Kommentar : Sportstadt ohne Titel

Die Nachbarschaft und andere große Städte schauen mit einem gewissen Neid auf Düsseldorf, wenn die Stadt-Oberhäupter von der „Sportstadt“ sprechen. Schließlich fliest viel Geld in den Düsseldorfer Spitzensport.

Doch wer genauer hinschaut, wird nicht gerade in Begeisterung ausbrechen. Für größere Schlagzeilen sorgen inzwischen (nur noch) Fortuna, DEG, Borussia und größere Einzelveranstaltungen. Erfolge in olympischen Kernsportarten sind kaum oder gar nicht zu finden. Gerade mal vier Teilnehmer (ohne Medaillen) bei der Leichtathletik und keinerlei Ausrufezeichen bei den vielen anderen Deutschen Meisterschaften, den „Finals“, am Wochenende in Berlin, sprechen leider eine deutliche Sprache.

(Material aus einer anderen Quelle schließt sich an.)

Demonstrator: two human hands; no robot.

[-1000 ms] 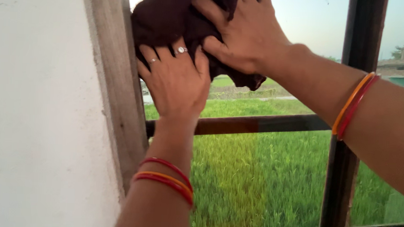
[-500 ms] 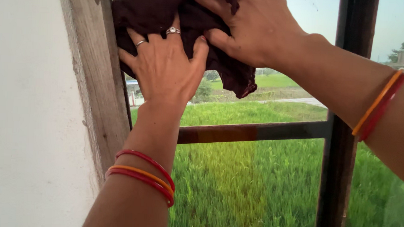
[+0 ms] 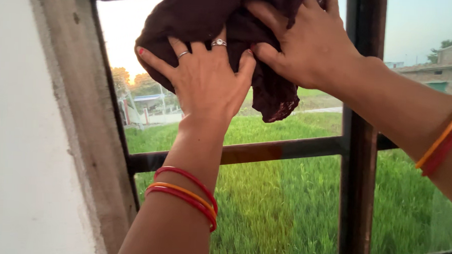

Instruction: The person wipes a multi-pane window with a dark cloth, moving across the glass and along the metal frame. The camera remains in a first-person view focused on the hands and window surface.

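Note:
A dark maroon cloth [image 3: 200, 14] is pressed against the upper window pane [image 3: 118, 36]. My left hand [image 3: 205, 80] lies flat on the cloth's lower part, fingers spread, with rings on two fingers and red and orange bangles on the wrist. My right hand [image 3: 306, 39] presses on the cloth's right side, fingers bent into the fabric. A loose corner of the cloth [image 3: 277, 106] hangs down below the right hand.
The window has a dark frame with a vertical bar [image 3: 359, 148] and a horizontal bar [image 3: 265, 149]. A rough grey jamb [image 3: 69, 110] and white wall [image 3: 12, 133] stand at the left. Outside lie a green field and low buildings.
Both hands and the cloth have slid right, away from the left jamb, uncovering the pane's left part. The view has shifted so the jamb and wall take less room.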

In Düsseldorf wird gefördert, das ist keine Frage. Der Sport wird groß geschrieben, und das ist auch gut so. Doch den Begriff „Sportstadt“ nur als Werbename zu nutzen, ist zu wenig, wenn im Spitzensport zu punktuell unterstützt wird. Vielleicht sollte man sich noch einmal zusammensetzen, um Sportarten wie Schwimmen, Leichtathletik, Turnen und zum Beispiel auch Fechten anders zu unterstützen, als nur Spitzensportler zu „verpflichten“. Eine Förderung von unten nach oben wäre angebrachter. Ein Judo-Weltcup in Düsseldorf ist nett, aber so etwas muss nachhaltig für die Jugend weiter gefördert werden.